Sobre los Abismos, Adam Asnyk

[Nad Glebiami]. Ciclo de sonetos del poeta polaco Adam Asnyk (1838-1897), publicados entre 1883 y 1893. El autor, uno de los principales ex­ponentes del positivismo polaco, recoge en estos sonetos, cincelados con finísimo arte, todo su credo filosófico. Pero a las ideas abstractas, la epistemología, la metafísica y la ética, sabe darles forma poética, inclu­yendo en las descripciones de la naturaleza efectos de gran intensidad. Después de con­siderar las limitadas posibilidades del inte­lecto humano, que, ilusionado con las per­cepciones sensibles, nunca llega sin em­bargo a descubrir los orígenes de las cosas (I a VII), el poeta examina profundamente los problemas de la metafísica. «El espíritu del Universo» vela sobre lo creado, y teje con su existencia el hilo de los futuros seres creados.
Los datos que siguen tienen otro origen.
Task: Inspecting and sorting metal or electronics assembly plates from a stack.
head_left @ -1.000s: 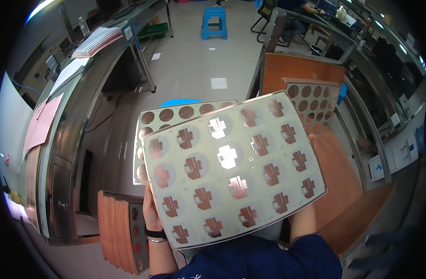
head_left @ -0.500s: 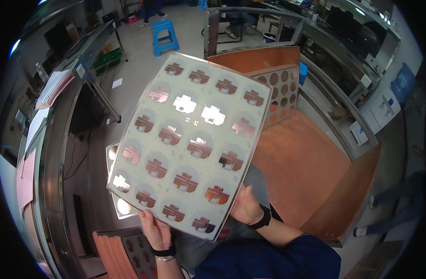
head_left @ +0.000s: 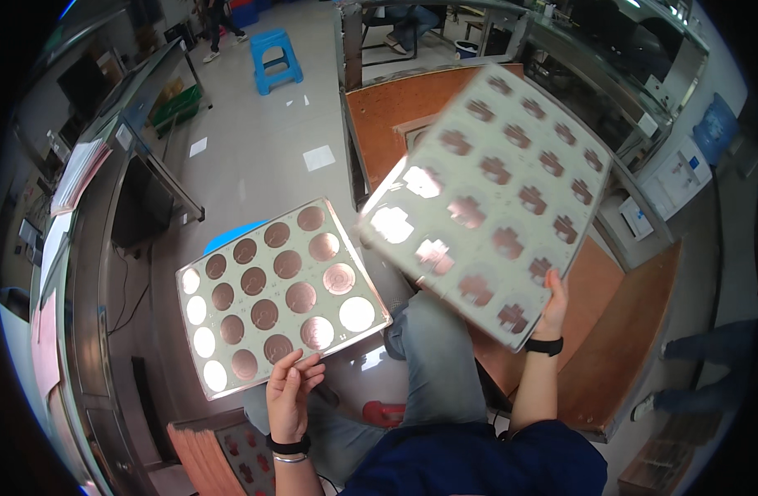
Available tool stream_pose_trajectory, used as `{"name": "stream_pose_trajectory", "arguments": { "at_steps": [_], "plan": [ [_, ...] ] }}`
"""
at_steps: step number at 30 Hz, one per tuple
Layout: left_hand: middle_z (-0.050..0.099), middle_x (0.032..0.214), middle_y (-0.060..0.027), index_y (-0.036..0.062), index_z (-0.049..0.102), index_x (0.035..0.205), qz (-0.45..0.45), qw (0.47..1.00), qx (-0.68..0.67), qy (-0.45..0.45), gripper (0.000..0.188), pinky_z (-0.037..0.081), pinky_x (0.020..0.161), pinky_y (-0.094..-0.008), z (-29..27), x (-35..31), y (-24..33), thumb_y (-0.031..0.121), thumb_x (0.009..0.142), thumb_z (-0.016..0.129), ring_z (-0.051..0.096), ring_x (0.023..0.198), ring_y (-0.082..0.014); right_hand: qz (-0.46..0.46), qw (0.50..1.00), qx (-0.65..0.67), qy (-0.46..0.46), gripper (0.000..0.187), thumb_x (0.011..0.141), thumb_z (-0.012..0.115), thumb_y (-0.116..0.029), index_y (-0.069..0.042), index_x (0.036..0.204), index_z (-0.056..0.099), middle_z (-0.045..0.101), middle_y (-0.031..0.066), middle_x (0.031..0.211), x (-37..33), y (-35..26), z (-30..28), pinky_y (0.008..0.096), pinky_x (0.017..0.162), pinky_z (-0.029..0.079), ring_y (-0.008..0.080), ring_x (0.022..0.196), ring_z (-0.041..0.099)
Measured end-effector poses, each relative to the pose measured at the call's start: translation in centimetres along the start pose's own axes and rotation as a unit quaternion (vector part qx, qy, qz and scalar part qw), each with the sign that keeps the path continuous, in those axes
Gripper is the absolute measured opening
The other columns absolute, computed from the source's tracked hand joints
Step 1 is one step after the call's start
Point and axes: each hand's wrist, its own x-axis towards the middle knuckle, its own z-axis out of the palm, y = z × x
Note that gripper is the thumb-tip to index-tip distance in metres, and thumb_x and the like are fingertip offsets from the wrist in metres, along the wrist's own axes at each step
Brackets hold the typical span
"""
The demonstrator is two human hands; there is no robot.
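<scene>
My right hand point(head_left: 552, 310) grips the lower right edge of a pale green circuit board panel point(head_left: 499, 217) with rows of stepped copper patches. That panel is tilted and slightly blurred, raised over the copper-coloured surface on the right. In front of me to the left lies a second circuit board panel point(head_left: 248, 322) with rows of round copper pads, some glaring white. It rests over a blue surface point(head_left: 234, 236), mostly hidden beneath it. My left hand point(head_left: 288, 401) is at this panel's near edge, fingers apart and loosely bent; whether the fingertips touch it is hard to see.
A copper-coloured slanted board point(head_left: 619, 347) with raised sides stands to my right. Lower left is a stack of copper-edged panels point(head_left: 201, 459). A blue stool point(head_left: 275, 62) stands on the floor ahead. A long bench point(head_left: 89, 273) runs along the left. Other people's legs show at the far right and back.
The panel with stepped patches has swung up and right in my right hand. My left hand has let go of it, and the panel with round pads has come into full view.
</scene>
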Motion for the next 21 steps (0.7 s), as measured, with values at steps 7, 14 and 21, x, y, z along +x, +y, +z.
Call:
{"name": "stream_pose_trajectory", "arguments": {
  "at_steps": [7,14,21],
  "plan": [
    [0.061,0.107,-0.0173,-0.0005,0.049,0.115,-0.014,0.998,-0.006,0.069,0.025,0.052,0.080,-0.0301,-1.8,-0.6,-0.6,0.014,0.095,0.044,0.062,0.091,-0.0218,-0.062,0.987,-0.081,0.124,0.042,0.093,0.043,-0.006,-0.003,0.134,0.033,0.047,0.0122,0.127,4.6,2.1,-5.6,0.0381,0.095,0.042,0.0232,0.113,0.049],
    [0.062,0.103,-0.0152,0.0009,0.051,0.114,-0.027,0.994,0.000,0.102,0.024,0.053,0.077,-0.0309,-2.6,-0.2,-0.8,0.014,0.094,0.047,0.063,0.088,-0.0217,-0.034,0.975,-0.163,0.144,0.043,0.095,0.042,-0.012,-0.004,0.136,0.030,0.045,0.0104,0.130,9.6,5.3,-7.4,0.0375,0.096,0.040,0.0242,0.117,0.046],
    [0.061,0.104,-0.0144,0.0017,0.051,0.114,-0.018,0.992,-0.008,0.122,0.024,0.052,0.078,-0.0309,-3.2,-0.1,-0.7,0.014,0.094,0.047,0.062,0.089,-0.0211,0.067,0.977,-0.200,-0.043,0.066,0.095,0.038,-0.047,-0.016,0.146,0.009,0.017,0.0123,0.149,13.6,7.0,1.5,0.0420,0.102,0.034,0.0304,0.131,0.031]
  ]
}}
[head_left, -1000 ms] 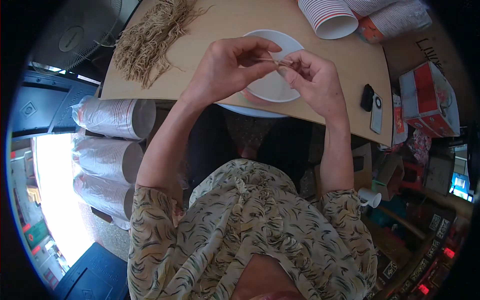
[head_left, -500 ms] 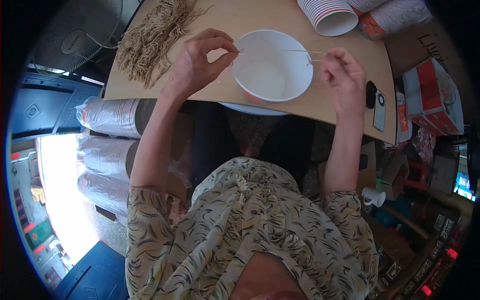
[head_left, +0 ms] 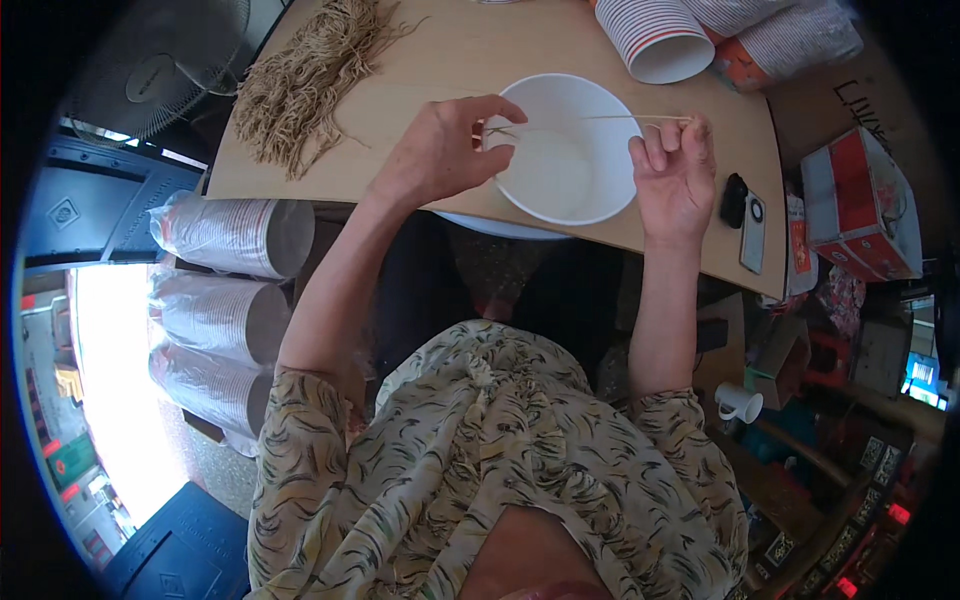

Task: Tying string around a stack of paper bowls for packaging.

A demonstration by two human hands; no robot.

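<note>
A thin, pale tan string (head_left: 610,118) stretches between my two hands across the top of a wide white paper tub (head_left: 560,190). My left hand (head_left: 445,150) is at the tub's left rim, thumb and forefinger apart. The string's end crosses behind that gap and seems held by the other fingers, which are mostly hidden. At the right rim, my right hand (head_left: 678,185) pinches the string at its fingertips, palm turned up. A thick bundle of similar tan strings (head_left: 300,90) lies on the table to the left.
Nested paper tubs (head_left: 665,50) lie on the table's (head_left: 450,50) far right, some bagged. A phone (head_left: 753,238) and a small black object (head_left: 735,200) sit near the right edge. Wrapped tub stacks (head_left: 225,235) stand below left; a fan (head_left: 160,75) is beyond. A mug (head_left: 738,403) is lower right.
My left hand has moved right, its thumb and forefinger parting. My right hand has turned palm up, with the string still stretched between both hands. The tub appears slightly lower and further right.
</note>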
Sólo en el «contenido» cons­ciente del mundo puede hallarse la inmor­talidad. Todo pasa, pero el pasado trans­formado nutrirá a otras generaciones, que serán responsables de un tesoro espiritual común.

El hombre, en esta solidaridad, ha­llará su fuerza, y, consciente de que la muerte no es sino el paso a una vida más perfecta, tratará de cumplir su misión. Des­pués de estas reflexiones metafísicas (VII a XXVI) Asnyk se vuelve a la época con­temporánea, en cuya decadencia espiritual espera ver germinar nuevos valores. Res­tringiendo sus consideraciones, se ocupa de la nación polaca, que vivirá en tanto que en el pueblo viva el ideal de la libertad, dignidad y valor, y cuyo resurgimiento deberá llevar el sello de un nuevo espíritu de actualidad. El positivismo de Asnyk, como puede verse, se diferencia mucho del de la orientación general europea con la que tiene bien poco de común; en la base de su credo se hallan en efecto un escep­ticismo epistemológico, una metafísica pu­ramente espiritualista, la certidumbre de una responsabilidad colectiva y de una evo­lución moral. Junto al destacado intelectualismo y a la moderación en la forma, pro­pios de la época positivista, Asnyk tiene acentos nacionalistas y espiritualistas que le colocan junto a los románticos. Roman­ticismo que se revela también en la versifi­cación, en el modo de componer las imá­genes y las metáforas, en el ritmo estudiado y perfecto, que revelan en él al discípulo del gran romántico polaco Slowacki.